Abdelilah Benkirane : La malédiction
L’annus horribilis. Après avoir tutoyé les sommets, Abdelilah Benkirane traverse une tempête inédite en cette année 2017. L’ancien Chef du gouvernement est d’abord victime du blocage gouvernemental qui a paralysé la vie politique du royaume suite aux élections législatives du 7 octobre. Six mois après sa victoire, le leader du PJD s’embourbe dans d’impossibles tractations qui précipitent sa première chute. Il est écarté par le roi en faveur de son rival islamiste, le consensuel Saâd-Eddine El Othmani. Battu mais pas résigné, Benkirane tente de revenir au-devant de la scène en se présentant à sa propre succession au secrétariat général de sa formation politique. Un nouveau combat également perdu lors du congrès du PJD en décembre. Le bureau politique du parti de la lampe a rejeté les amendements nécessaires à une nouvelle candidature de celui qui demeure tout de même le plus populaire dans les rangs du PJD. Une année noire.
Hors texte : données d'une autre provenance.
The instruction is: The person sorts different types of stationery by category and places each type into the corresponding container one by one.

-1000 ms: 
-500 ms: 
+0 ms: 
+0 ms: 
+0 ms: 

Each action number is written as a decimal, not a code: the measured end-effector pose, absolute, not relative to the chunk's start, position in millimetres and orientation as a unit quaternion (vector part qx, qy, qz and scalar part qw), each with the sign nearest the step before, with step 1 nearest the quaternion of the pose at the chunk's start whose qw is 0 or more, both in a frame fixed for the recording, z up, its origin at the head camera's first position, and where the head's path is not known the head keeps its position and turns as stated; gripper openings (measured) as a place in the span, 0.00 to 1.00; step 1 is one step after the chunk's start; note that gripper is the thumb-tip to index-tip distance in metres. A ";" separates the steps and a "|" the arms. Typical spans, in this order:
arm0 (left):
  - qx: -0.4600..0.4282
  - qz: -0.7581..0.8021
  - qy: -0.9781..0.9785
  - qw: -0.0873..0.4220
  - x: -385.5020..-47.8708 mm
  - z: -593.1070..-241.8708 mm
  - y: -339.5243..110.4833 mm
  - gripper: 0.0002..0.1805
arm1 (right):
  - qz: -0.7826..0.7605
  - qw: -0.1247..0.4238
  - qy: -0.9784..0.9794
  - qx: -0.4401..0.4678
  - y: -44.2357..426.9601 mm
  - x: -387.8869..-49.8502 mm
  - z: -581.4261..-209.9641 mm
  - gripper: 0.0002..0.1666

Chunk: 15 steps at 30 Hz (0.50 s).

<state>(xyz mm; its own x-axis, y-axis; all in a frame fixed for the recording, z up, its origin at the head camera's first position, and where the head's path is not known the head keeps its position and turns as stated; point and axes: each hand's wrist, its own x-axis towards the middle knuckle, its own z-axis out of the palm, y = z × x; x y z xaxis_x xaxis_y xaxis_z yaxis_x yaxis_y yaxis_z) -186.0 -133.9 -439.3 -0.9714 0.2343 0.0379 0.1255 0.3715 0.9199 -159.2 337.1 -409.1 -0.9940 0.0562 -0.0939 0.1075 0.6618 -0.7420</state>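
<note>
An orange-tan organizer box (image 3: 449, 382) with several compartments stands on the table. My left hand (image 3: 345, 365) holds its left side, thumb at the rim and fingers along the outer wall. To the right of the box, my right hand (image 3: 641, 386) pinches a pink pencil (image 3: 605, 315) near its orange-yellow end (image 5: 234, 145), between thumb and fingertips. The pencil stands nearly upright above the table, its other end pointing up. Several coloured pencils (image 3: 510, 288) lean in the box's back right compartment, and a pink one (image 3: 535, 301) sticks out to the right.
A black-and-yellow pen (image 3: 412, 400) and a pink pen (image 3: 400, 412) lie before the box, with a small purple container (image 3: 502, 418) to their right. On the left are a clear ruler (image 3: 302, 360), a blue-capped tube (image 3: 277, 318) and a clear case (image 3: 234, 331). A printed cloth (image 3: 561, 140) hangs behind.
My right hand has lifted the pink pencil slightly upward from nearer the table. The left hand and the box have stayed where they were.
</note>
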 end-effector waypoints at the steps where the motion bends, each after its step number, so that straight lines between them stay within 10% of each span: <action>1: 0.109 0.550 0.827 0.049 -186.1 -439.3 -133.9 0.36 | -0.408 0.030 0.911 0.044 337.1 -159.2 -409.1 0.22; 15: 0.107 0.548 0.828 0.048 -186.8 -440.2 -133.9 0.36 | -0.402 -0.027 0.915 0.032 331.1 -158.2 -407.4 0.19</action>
Mahi Binebine : De la feuille blanche au grand écran
Quelle année pour l’écrivain-artiste ! En mars, il a présenté au grand public son onzième livre, véritable succès critique, « le Fou du roi », où Mahi Binebine raconte sa douloureuse histoire familiale, celle de son frère enfermé au bagne de Tazmamart, accusé d’avoir participé au coup d’Etat de Skhirate en 1971 contre Hassan II, et celle de son père, conteur et amuseur du roi, qui a renié son fils. Après avoir manqué de peu le prix Renaudot, Mahi Binebine s’est investi dans sa fondation, Ali Zaoua, créée avec Nabil Ayouch. Il a notamment organisé une exposition réunissant plus de 40 artistes, dont les œuvres ont été vendues le 14 décembre à Casablanca au profit des centres culturels pour enfants, «les Etoiles de Sidi Moumen» et «les Etoiles du Détroit» à Tanger. D’ailleurs, un troisième centre est actuellement en construction à Fès. Et ce n’est pas tout. Binebine est actuellement en discussion avec Bouchra Réjani (The Voice, Masterchef), papesse de la production en France, pour adapter « Le fou du roi » au cinéma. Il s’apprête également à écrire un nouveau roman.
Hamid El Mahdaoui : Un journaliste derrière les barreaux
Ce journaliste, directeur du défunt site Badil.info et figure incontournable des réseaux sociaux, fait partie de la liste des (déjà) condamnés du Hirak du Rif, qu’il a couvert avec verve. Hamid El Mahdaoui a été arrêté à Al Hoceïma, le 20 juillet, en marge d’une grande manifestation, et poursuivi selon le Code pénal pour «incitation des citoyens à enfreindre la loi» et «participation à l’organisation d’une manifestation interdite». Après avoir écopé de trois mois de prison ferme en première instance, il a finalement été condamné à un an de prison ferme en appel. Tête brûlée, il est connu pour sa répartie incisive et est soutenu par l’AMDH et Reporters Sans Frontières. Ce natif de Kénitra, un temps vendeur ambulant pour subvenir à ses besoins et financer ses études de journalisme, a notamment fait ses armes auprès de Ali Anouzla, au sein du site Lakome. Aujourd’hui, son incarcération rappelle que la liberté d’expression est loin d’être définitivement acquise.